Our overall goal is to stimulate the development of a testable quantitative theory of the evolutionary transition to ultrasociality . Questions to be discussed at the workshop will include:
We aim at a true dialogue between modelers and empiricists. Fortunately, comparative data are already available in the anthropological literature to inform the model-building process and for empirical testing of model predictions, and other empirical initiatives are underway (e.g., Social Evolution Database).
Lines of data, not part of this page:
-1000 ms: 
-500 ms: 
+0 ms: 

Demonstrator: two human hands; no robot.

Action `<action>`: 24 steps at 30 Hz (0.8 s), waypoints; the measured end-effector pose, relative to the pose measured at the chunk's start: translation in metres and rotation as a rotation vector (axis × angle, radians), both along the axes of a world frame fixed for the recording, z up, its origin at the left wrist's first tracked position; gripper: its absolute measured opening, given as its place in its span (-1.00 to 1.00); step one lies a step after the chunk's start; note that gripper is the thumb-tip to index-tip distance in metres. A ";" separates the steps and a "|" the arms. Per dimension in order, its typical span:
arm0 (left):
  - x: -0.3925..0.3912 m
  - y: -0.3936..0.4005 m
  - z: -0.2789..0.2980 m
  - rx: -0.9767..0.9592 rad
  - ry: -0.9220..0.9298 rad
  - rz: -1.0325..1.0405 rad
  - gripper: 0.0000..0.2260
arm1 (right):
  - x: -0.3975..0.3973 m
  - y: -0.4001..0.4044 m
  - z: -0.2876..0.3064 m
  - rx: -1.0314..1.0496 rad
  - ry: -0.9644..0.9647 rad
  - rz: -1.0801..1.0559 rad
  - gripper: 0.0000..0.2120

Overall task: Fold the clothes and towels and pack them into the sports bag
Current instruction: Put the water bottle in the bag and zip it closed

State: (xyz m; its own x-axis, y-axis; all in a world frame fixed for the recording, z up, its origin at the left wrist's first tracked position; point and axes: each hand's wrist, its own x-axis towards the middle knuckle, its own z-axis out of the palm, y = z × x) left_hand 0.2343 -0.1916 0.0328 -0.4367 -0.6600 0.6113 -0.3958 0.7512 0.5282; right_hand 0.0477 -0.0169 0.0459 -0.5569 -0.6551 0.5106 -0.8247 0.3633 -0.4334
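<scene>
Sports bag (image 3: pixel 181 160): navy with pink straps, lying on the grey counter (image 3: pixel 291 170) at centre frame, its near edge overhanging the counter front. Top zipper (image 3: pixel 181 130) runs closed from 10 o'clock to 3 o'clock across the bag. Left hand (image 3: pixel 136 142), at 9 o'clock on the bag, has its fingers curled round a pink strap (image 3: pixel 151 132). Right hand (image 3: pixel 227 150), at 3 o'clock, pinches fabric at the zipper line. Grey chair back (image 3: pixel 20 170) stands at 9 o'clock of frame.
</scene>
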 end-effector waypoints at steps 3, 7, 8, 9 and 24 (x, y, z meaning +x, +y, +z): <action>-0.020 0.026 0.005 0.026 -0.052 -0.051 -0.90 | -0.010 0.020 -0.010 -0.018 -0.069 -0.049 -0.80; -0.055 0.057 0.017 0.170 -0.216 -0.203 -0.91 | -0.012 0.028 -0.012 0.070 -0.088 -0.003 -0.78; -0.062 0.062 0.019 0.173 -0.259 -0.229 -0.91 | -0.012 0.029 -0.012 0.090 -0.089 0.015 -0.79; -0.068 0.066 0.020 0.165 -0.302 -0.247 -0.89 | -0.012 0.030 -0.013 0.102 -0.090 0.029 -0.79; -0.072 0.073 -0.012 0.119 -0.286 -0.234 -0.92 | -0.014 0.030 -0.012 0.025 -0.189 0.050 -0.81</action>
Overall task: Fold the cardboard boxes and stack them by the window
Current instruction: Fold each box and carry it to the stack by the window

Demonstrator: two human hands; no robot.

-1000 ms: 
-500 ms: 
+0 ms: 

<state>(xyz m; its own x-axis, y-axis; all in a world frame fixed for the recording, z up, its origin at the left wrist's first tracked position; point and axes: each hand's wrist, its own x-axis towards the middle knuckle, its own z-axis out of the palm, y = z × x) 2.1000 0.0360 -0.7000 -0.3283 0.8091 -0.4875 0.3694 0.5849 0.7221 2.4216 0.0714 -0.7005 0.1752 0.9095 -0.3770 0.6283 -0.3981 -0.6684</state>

For example, Murdock and White's (1969) Standard Cross-Cultural Sample comprises coded data for approximately 2000 variables for 186 societies (White et al. n.d.) , including data on a society's scale and population density, subsistence strategies, kinship and marriage systems, division of labour, and degree of political integration. In modelling the transition from small- to large-scale societies, and the concomitant development of hierarchical social organisation, these data can be used to extract clusters of factors that co-vary with degree of political integration, and which may therefore have driven this transition. The processes inferred from the synchronic data in cross-cultural samples can then be tested against the diachronic data in archaeological databases. For example, Peregrine's (2003) Atlas of Cultural Evolution provides a score of “cultural complexity” for 289 archaeological traditions sampled through time, based on features such as degree of urbanisation, social stratification, political integration, and technological specialisation. Additionally, complete sequences of archaeological data for selected world regions can be used to investigate the extent to which the patterns and processes inferred from these world-wide samples generalise through time and space. Six such sequences are available through the eHRAF Archaeology database, namely the Highland Andean sequence, the Highland Mesoamerican sequence, the Mayan sequence, the Egyptian sequence, and the Mississippian sequence. Indeed, the future development of this field need not be limited to existing databases: one of the conference goals is to motivate archaeologists and anthropologists to develop other regional sequences in addition to the ones mentioned above. The dialogue between modelers and empiricists that we aim to foster through the proposed workshop will make any such efforts theoretically justified and empirically useful.